In short, Matthew 18 is powerful and effective for dealing with specific kinds of conflicts and sinful behavior within the church. It also provides principles (which we discuss below) for dealing with many other kinds of conflicts. However, it is not a “one size fits all” solution to bringing wrongdoers in the church to repentance and restoration. Nor does it provide specific guidance for providing justice and restitution to victims. Scripture provides guidance elsewhere for answers to such questions. The “whole counsel of God” requires us to include — but not be limited to — Matthew 18 in our consideration of such matters.

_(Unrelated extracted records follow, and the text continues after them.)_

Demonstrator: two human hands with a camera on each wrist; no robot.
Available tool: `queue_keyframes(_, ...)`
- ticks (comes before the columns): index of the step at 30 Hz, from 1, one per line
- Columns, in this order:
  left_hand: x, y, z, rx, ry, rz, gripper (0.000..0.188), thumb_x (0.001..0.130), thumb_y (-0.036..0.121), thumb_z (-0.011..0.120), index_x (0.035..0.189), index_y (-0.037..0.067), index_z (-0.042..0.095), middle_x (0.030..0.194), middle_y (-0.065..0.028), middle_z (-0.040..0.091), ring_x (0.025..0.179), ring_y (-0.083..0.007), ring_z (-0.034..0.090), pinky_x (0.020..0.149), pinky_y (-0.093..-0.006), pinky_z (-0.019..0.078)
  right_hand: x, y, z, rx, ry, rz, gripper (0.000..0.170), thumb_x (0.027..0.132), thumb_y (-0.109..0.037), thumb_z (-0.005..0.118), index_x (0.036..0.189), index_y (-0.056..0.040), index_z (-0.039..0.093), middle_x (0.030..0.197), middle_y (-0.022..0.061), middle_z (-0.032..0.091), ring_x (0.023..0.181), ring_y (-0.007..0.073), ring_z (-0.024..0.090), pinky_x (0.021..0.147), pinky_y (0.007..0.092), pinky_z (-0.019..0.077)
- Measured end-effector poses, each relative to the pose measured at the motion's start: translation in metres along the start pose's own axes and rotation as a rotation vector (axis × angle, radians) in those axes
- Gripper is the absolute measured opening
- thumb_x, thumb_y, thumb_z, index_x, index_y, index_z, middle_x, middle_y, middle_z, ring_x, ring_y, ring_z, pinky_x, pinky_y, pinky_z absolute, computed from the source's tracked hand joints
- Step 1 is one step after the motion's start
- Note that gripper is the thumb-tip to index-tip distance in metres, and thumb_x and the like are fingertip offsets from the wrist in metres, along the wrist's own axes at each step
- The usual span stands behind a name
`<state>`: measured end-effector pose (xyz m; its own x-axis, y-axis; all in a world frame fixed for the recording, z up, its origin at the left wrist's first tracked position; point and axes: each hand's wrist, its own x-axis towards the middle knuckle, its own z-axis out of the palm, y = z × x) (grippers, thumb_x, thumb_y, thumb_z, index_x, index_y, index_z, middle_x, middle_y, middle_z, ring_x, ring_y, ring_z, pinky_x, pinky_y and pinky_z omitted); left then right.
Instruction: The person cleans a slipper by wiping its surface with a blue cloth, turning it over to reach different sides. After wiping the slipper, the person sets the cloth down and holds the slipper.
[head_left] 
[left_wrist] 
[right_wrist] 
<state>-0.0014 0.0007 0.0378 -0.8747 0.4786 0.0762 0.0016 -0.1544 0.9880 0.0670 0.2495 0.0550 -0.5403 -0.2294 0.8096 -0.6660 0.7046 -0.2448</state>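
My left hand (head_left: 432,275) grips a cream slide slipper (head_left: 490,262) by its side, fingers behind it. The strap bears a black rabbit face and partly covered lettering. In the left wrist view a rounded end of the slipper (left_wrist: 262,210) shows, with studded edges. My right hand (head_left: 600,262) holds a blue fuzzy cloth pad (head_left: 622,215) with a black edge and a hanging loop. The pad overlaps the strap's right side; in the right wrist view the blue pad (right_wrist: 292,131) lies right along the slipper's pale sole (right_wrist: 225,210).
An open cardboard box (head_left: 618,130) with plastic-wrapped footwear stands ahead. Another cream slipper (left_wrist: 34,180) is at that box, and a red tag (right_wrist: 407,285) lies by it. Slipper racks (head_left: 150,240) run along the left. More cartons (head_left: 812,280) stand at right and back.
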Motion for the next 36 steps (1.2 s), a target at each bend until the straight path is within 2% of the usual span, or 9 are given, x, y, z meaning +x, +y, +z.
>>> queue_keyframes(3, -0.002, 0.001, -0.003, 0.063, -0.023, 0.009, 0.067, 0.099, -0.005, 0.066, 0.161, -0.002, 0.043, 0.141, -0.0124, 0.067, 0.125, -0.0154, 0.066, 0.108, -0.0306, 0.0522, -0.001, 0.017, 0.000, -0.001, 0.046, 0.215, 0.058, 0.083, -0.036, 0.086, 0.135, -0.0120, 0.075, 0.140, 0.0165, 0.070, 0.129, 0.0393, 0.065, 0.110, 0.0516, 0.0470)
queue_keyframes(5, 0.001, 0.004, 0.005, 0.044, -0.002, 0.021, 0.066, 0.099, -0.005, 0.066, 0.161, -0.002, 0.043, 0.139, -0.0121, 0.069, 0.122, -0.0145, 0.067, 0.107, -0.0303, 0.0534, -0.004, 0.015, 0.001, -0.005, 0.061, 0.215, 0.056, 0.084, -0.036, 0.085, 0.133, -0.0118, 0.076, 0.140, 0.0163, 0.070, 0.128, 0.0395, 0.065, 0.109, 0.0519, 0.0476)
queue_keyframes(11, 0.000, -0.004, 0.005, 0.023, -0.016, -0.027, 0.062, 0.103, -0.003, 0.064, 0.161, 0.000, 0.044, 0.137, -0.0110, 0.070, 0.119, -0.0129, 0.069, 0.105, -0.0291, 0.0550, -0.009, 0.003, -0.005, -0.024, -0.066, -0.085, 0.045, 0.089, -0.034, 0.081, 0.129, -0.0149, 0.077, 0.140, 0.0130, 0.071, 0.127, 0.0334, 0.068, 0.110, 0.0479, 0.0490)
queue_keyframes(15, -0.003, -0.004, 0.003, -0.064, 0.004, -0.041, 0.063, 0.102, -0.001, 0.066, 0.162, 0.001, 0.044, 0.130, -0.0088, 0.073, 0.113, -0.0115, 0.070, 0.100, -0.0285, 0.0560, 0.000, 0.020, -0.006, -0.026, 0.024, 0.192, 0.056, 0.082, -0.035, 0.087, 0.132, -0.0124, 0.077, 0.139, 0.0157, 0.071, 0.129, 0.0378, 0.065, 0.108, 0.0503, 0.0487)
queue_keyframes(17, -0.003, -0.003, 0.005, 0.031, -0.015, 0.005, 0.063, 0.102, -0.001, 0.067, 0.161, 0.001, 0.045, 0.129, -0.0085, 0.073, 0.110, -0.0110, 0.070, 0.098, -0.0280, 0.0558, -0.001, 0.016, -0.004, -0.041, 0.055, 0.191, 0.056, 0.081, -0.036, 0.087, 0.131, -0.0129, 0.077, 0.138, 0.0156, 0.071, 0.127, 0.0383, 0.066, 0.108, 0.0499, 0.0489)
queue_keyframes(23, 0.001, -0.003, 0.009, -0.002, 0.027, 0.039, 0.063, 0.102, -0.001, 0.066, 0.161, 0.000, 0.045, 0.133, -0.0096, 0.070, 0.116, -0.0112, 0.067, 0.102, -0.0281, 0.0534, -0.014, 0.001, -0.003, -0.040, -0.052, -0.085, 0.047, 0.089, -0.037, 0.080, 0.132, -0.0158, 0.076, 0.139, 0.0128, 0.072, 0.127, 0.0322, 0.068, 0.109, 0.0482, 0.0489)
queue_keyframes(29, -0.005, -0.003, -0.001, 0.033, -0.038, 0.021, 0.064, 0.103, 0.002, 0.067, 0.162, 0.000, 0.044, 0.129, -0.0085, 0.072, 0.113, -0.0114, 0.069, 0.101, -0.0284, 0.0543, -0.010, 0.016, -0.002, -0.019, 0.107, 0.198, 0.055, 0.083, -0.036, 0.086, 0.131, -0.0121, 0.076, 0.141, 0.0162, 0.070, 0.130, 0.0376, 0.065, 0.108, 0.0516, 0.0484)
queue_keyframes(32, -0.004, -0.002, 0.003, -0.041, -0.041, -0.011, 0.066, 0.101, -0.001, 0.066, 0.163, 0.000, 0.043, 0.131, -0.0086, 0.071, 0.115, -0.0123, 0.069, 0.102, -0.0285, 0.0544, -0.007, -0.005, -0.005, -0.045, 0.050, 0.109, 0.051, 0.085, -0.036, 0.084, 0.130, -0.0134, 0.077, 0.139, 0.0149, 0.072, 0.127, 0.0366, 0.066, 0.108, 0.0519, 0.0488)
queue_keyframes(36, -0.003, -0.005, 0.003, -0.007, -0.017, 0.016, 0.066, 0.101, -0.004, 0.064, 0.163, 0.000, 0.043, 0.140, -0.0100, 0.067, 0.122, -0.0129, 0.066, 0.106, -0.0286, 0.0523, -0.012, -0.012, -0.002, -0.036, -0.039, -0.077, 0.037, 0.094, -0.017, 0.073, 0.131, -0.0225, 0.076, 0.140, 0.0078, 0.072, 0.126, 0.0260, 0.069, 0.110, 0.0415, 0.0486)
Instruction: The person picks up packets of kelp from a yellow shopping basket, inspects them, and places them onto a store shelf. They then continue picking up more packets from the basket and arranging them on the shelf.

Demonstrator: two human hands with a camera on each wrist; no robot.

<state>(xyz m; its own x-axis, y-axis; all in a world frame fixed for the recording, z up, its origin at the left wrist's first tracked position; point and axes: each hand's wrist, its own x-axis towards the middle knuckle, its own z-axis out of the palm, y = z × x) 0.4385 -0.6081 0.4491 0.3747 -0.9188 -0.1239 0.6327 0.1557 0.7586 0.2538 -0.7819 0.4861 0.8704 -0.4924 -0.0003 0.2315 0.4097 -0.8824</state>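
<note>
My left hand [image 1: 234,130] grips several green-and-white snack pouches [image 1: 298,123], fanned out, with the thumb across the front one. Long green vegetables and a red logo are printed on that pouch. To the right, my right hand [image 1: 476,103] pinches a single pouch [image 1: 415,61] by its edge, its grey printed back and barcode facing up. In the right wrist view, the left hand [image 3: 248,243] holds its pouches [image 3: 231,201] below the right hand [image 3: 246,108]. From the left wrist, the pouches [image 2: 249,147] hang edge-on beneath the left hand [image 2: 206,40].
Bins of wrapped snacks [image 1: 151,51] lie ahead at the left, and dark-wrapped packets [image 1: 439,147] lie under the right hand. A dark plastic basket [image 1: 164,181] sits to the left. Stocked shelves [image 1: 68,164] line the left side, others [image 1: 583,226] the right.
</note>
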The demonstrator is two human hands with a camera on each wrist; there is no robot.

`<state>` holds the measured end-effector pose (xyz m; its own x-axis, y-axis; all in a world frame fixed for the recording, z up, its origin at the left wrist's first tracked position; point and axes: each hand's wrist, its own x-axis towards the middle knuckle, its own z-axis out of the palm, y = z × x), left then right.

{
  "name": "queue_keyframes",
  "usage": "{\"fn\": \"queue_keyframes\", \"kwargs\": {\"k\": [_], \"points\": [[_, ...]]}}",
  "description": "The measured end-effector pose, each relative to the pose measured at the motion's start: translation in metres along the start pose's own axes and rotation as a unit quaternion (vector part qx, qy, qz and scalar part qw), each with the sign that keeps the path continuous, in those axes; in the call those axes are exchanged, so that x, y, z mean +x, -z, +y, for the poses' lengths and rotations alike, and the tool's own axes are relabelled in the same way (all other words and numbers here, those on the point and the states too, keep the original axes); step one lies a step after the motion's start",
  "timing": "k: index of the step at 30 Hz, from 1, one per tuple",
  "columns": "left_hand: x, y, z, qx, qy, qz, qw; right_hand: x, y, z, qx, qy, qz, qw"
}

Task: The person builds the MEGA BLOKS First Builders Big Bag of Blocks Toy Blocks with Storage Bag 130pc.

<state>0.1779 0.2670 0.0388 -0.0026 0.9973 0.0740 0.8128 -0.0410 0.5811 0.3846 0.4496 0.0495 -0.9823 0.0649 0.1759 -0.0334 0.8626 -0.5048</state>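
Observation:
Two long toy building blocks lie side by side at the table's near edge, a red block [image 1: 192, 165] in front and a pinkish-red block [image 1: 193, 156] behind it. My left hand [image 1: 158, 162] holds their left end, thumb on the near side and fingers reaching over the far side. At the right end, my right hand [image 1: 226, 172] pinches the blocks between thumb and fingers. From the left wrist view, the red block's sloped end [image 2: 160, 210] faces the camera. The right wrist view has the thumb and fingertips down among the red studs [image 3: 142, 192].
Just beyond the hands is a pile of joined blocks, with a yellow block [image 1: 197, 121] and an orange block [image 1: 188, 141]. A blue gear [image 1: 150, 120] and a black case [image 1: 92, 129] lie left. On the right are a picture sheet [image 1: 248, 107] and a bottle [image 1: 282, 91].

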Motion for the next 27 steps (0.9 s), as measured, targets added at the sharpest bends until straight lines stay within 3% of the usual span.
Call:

So Matthew 18 rarely applies directly in matters of investigative journalism. Nonetheless, investigative journalism, governmental authorities (police and the justice system), and other institutions of civil society can help bring justice, heal relationships, and restore victims. And the principles of Matthew 18 can be an aid to these outcomes.
The Principles of Matthew 18 Applied to Journalism
While it may not be possible to adhere strictly to the prescription laid out in Matthew 18 in every case, it is possible to keep the goals and principles in mind. These goals and principles include:
Hold The Wrongdoer Accountable. These are the clear goals of Matthew 18, and they should also be the goals of responsible journalists.
The Testimony of “Two or Three Witnesses.” Matthew 18 says that if the wrongdoer does not repent when confronted, the person wronged should bring “two or three witnesses” to corroborate the matter.
This language is an echo of Deuteronomy 19:15, which says: “One witness is not enough to convict anyone accused of any crime or offense they may have committed. A matter must be established by the testimony of two or three witnesses.” Responsible journalists should follow the same principle and have at least two sources for any contested facts in a story.
Process matters. Though the Christian journalist is not compelled to follow Matthew 18 in the pursuit of a news story, a Christian journalist should ask if a biblical process of accountability and restoration is already at work. If so, will this story derail or impede that process? If the answer to either of these questions is “yes,” it is the policy of MinistryWatch to refrain from such a story until the restoration process is complete, has broken down, or has been made public by the parties involved.
In the final analysis, Matthew 18 is not prescriptive for the Christian journalist. However, both Matthew 18 and the responsible Christian journalist do agree on one vital point: The truth matters. Both Christian journalists in pursuit of a story, and those who attempt to apply Matthew 18 in matters of church discipline, should never lose sight of this pre-eminent goal.